• **Work order**
Of the lines below, write out exactly those from the line with "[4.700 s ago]" through the line with "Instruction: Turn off", both included, and skip the rest.

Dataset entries
▽
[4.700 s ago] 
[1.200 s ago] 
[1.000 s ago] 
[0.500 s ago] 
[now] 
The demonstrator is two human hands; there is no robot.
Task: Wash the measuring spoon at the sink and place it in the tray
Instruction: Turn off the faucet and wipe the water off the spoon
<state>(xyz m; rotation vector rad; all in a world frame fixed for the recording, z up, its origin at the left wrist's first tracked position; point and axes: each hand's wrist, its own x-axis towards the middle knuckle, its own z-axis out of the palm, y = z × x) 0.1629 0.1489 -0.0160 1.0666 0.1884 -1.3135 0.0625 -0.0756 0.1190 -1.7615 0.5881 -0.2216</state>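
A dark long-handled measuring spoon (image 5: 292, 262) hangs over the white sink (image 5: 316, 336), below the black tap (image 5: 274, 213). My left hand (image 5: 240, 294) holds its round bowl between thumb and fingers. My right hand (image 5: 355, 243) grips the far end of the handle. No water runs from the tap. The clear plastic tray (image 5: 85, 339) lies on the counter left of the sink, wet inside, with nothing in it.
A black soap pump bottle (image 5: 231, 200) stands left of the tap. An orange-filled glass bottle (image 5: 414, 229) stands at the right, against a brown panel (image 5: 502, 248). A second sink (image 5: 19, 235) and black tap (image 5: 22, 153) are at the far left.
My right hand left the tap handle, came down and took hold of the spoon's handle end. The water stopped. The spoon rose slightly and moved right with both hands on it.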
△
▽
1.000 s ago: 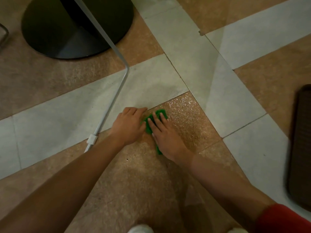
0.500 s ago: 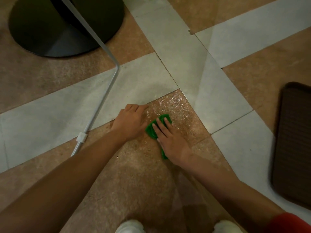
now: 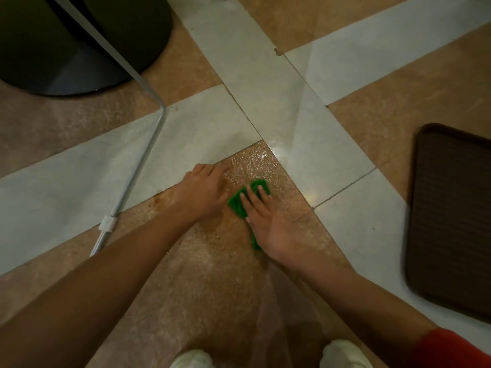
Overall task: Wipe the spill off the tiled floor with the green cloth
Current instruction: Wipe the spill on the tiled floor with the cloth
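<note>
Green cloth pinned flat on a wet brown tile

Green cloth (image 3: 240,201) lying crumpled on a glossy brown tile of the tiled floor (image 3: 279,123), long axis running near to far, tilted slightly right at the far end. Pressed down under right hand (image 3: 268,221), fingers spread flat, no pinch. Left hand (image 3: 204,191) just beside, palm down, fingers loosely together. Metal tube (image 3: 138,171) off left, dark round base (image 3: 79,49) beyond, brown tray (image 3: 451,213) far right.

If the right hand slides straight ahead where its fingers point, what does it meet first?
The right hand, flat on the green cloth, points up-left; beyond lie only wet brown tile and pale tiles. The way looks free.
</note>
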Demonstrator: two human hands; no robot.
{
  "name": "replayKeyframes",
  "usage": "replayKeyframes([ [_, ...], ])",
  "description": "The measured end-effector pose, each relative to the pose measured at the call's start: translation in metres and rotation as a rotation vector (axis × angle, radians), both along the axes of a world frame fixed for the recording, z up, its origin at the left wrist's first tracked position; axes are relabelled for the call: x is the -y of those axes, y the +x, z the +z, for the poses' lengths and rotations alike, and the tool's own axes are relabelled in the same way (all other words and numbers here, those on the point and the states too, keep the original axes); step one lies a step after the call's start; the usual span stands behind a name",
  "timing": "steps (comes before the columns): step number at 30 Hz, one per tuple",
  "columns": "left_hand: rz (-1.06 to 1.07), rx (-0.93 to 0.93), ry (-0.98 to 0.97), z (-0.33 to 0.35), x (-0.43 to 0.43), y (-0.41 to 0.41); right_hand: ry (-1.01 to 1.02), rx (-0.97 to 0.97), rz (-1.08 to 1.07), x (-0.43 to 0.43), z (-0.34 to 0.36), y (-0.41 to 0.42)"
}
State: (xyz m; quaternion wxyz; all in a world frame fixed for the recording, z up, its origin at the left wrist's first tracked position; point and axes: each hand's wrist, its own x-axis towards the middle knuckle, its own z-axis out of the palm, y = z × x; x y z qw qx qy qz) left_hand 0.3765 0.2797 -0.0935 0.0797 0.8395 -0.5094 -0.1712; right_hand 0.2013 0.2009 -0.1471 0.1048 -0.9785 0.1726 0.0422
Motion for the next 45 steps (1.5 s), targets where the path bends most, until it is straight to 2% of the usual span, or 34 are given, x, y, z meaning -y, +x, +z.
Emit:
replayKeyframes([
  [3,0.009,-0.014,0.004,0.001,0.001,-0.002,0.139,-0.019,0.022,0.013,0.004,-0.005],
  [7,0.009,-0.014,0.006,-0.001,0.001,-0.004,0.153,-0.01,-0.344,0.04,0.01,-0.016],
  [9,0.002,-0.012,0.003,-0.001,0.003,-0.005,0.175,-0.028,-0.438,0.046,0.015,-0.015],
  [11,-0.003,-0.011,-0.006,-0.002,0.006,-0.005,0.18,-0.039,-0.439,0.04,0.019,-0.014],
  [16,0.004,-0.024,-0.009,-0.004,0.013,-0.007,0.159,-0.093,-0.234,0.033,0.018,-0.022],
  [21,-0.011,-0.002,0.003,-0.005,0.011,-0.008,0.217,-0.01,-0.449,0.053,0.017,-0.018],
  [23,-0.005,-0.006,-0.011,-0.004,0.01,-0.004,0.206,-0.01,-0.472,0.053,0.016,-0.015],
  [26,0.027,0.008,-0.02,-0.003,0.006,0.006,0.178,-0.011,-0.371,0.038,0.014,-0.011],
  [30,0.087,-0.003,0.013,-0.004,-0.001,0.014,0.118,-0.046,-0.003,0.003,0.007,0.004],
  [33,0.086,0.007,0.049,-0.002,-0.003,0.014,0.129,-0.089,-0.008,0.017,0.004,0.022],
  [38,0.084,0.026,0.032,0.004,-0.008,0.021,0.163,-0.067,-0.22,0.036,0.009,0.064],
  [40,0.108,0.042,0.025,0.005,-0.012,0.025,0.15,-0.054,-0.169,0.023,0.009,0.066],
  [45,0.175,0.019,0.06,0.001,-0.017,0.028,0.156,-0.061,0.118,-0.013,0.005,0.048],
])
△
• **Expected answer**
[4.700 s ago] 
[1.200 s ago] 
[1.000 s ago] 
[0.500 s ago] 
[now] 
The demonstrator is two human hands; there is no robot.
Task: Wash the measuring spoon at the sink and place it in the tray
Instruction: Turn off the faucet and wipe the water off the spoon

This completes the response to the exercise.